Note: This works because malloc() guarantees to return a pointer with the least bit(s) == 0x0. You must remove JLAP_INVALID before using the pointer.

CONSTANTS

JLAP_INVALID
PJERR

SEE ALSO

http://judy.sourceforge.net - the C library home page
Judy::1 - maps an integer to a bit
Judy::L - maps an integer to an integer/pointer
Judy::SL - maps a null terminated string to an integer/pointer
Judy::HS - maps a string to an integer/pointer
A 10 MINUTE TECHNICAL DESCRIPTION may be found at http://judy.sourceforge.net/downloads/10minutes.htm
A 3 HOUR TECHNICAL DESCRIPTION (out of date and a bit corny) may be found at http://judy.sourceforge.net/application/shop_interm.pdf

FILES

Locations of interest include: http://sourceforge.net/projects/judy -- project downloads file:/usr/share/doc/Judy/ -- for HTML version of man pages. /usr/share/doc/Judy/demo/ -- demonstration program source files.

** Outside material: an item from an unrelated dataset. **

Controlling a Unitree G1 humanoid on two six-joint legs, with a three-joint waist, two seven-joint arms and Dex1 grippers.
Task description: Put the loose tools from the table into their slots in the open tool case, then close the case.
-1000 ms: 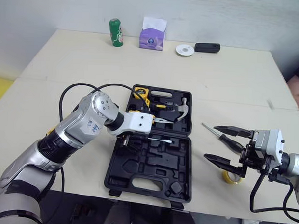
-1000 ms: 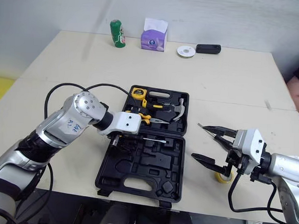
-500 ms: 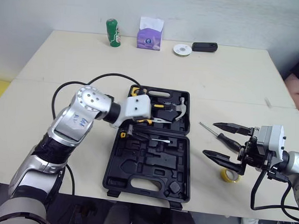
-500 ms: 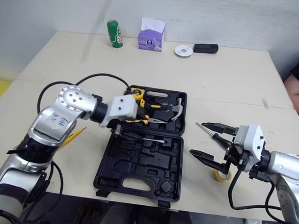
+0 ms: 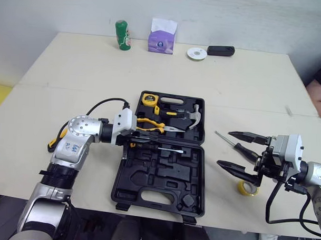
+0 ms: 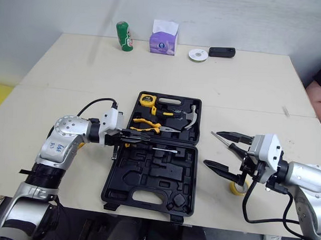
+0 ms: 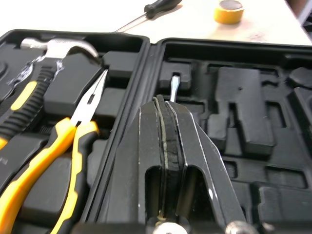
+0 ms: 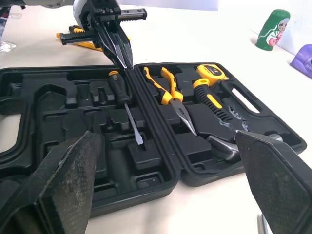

The author attempted to write interesting application notes using advanced features of Judy. They may be found at "http://judy.sourceforge.net/application/ (Some may be out of date).

ERRORS & WARNINGS

File '%s', line %d: %s(), JU_ERRNO_* == %d, ID == %d

See the header file Judy.h from the Judy C source library. You already have a local copy of this to have been able to build this perl library.

Sorry, can't use keys longer than %d for now. This is a bug.
Coercing %d to 0. Can't use negative values as keys.
Truncating %d to %d because your number is larger than fits in a signed integer
Truncating %d to %u because your number is larger than fits in an unsigned integer
Truncating %d to %d because your number is smaller than fits in a signed integer
Dropping UTF8 flag for '%s'

BUGS

Please report any bugs or feature requests to bug-Judy-HS at rt.cpan.org, or through the web interface at http://rt.cpan.org/NoAuth/ReportBug.html?Queue=Judy-HS. I will be notified, and then you'll automatically be notified of progress on your bug as I make changes.

SUPPORT

You can find documentation for this module with the perldoc command.

  perldoc Judy

You can also look for information at:

ACKNOWLEDGEMENTS

Doug Baskins, totally.

Michael Schwern for writing Alien::SVN which made this possible.

Tye McQueen for inspiring the minimal API.

Yitzchak Scott-Thoennes for reminding me that perl's magic requires extra care and attention.

COPYRIGHT & LICENSE

Copyright 2012 Josh Jore, all rights reserved.

This program is free software; you can redistribute it and/or modify it under the same terms as Perl itself.

SOURCE AVAILABILITY

This source is in Github: git://github.com/jbenjore/judy-hs.git

AUTHOR

Judy was invented by Doug Baskins (dougbaskins .AT, yahoo.com) and implemented by Hewlett-Packard. (Note: Judy is named for the inventor's sister, after discarding many proposed names.)